- TO DO
Return the lines below that contain the word "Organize".

- DATA RECORDS
● ● ●

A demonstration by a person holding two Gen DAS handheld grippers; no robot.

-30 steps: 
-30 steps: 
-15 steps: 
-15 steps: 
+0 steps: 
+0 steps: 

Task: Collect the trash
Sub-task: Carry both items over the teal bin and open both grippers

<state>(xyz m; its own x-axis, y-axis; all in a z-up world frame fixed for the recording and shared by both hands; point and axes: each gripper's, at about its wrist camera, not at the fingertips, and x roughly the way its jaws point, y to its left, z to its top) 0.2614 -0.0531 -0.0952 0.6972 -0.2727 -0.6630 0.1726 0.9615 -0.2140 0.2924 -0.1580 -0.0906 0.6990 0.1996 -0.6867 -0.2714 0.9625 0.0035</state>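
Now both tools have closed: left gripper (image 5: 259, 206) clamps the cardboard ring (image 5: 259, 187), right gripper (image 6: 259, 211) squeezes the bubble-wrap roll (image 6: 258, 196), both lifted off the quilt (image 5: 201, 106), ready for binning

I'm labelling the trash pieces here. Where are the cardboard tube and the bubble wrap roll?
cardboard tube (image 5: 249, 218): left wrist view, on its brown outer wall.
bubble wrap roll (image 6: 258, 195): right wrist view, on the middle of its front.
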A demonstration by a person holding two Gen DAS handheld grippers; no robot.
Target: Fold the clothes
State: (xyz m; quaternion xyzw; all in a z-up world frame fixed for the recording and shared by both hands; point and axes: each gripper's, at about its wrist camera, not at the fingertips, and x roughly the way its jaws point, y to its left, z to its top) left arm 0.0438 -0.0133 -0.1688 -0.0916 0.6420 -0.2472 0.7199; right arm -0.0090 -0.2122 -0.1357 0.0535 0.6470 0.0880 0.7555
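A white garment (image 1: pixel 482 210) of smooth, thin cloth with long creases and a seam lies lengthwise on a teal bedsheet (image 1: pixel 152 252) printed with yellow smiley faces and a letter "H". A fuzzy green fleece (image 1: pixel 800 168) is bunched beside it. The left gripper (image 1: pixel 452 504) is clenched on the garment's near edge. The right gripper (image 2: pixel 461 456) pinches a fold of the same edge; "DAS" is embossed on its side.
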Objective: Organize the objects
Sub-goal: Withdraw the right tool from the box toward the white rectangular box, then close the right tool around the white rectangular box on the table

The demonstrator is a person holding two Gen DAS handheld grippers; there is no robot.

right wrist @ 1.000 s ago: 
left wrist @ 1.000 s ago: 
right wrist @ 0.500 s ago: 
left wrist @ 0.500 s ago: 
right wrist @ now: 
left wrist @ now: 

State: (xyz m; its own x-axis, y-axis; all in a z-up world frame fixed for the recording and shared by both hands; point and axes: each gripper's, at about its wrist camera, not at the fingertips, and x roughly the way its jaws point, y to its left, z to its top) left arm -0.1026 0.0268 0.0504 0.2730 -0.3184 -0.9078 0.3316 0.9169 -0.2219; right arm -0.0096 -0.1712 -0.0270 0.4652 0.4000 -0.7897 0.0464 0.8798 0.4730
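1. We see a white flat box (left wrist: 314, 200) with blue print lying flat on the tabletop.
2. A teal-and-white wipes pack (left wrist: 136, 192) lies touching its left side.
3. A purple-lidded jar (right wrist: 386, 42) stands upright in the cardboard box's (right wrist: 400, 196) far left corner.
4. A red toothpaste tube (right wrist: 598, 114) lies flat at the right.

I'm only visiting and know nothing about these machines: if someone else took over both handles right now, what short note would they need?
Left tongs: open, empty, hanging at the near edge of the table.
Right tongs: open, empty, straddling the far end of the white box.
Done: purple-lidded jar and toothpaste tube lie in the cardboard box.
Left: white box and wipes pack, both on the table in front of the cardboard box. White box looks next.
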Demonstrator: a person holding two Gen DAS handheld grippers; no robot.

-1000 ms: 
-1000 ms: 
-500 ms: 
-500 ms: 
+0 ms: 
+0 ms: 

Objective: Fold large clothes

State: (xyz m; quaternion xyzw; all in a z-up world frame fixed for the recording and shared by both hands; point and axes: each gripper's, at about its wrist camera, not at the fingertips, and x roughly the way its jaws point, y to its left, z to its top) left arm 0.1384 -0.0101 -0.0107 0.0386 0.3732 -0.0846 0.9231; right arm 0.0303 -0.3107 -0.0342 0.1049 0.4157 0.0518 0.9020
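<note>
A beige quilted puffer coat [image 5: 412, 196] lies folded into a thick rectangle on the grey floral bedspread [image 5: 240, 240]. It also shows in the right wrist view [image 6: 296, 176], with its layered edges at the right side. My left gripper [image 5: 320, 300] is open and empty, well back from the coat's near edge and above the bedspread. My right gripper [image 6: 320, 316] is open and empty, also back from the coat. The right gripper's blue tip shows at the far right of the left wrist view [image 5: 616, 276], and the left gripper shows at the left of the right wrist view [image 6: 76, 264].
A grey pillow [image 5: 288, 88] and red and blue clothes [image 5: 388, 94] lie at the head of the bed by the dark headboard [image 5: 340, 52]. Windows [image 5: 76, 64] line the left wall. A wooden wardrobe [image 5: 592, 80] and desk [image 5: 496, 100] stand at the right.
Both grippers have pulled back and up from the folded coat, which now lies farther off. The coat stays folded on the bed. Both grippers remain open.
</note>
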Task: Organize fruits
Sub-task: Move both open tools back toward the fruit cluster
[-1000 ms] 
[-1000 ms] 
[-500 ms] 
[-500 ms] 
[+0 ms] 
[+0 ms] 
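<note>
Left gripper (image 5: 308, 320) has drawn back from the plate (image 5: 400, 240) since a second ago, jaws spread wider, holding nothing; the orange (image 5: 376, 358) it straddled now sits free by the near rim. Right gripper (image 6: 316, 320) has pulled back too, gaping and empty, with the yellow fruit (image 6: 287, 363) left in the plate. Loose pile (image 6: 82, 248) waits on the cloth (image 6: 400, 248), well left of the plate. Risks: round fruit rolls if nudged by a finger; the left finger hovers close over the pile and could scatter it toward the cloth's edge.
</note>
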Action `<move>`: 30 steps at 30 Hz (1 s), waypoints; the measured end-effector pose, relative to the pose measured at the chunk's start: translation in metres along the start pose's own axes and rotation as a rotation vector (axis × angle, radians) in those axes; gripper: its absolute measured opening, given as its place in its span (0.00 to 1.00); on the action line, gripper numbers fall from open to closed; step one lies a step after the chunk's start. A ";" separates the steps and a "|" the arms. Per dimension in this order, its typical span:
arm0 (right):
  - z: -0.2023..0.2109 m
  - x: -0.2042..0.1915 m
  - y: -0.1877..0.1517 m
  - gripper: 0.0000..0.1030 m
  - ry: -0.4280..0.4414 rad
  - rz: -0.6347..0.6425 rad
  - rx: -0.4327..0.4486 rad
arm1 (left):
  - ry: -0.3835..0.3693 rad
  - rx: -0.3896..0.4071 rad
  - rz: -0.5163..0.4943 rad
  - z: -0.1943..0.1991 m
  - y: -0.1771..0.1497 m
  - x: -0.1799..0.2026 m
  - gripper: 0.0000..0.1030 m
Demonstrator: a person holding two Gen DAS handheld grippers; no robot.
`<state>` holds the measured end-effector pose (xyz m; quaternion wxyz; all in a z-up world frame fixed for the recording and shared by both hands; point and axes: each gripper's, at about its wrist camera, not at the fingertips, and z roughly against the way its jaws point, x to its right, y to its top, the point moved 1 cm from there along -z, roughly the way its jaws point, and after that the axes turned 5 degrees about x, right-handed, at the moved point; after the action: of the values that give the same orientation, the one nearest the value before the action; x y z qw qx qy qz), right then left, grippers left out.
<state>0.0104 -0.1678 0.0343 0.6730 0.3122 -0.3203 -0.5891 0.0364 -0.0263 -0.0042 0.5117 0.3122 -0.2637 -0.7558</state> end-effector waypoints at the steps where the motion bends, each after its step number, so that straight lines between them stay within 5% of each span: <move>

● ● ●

- ANSWER TO THIS PROBLEM
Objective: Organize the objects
Task: Organize fruits

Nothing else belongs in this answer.